@nan_ano
The 20/80 rule holds true for the older lithium chemistries like Lithium Nickel Manganese Cobalt Oxide (NMC) used in power tools, phones, and most US EVs. The LiFePo4 chemistry has so little degradation at the SOC extremes that calendar aging is going to reduce your capacity much faster than using the full 100% will.
But improper cell balancing will rapidly degrade your capacity as well as aging the cells at different rates. let's say you have a 12.8V LFP. The 100% charge voltage is 3.65/cell and 3.4/cell 100% at rest...

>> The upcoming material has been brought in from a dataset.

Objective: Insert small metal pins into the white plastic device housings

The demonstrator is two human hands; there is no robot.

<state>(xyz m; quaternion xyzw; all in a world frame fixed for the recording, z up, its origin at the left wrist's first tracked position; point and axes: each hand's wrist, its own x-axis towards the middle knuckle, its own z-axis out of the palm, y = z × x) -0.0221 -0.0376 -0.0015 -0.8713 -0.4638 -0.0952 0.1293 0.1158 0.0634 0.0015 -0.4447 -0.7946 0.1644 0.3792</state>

If your cells are 3.45/3.55/3.55/3.65, the BMS shuts down charging at 14.2V to protect the high cell from overvoltage. At rest the cells drop to 3.2/3.3/3.3/3.4 which is 13.2V or only 70% SOC. So you've already lost 30% of capacity before considering that a similar early shut down of discharging will happen to protect the lowest cell. The small degradation from the cells spending enough time near 3.65V to do proper balancing is nothing compared to a 30-50% capacity loss and uneven cell aging.
FWIW, I fixed my issue by opening up my battery and top balancing the cells by hand to 100% and within 0.001V of each other. It was a painstaking process, but now the cells have been cycling daily from 100%-20% for the last few weeks without issue, and the balance is never more than 0.010V out throughout the full range.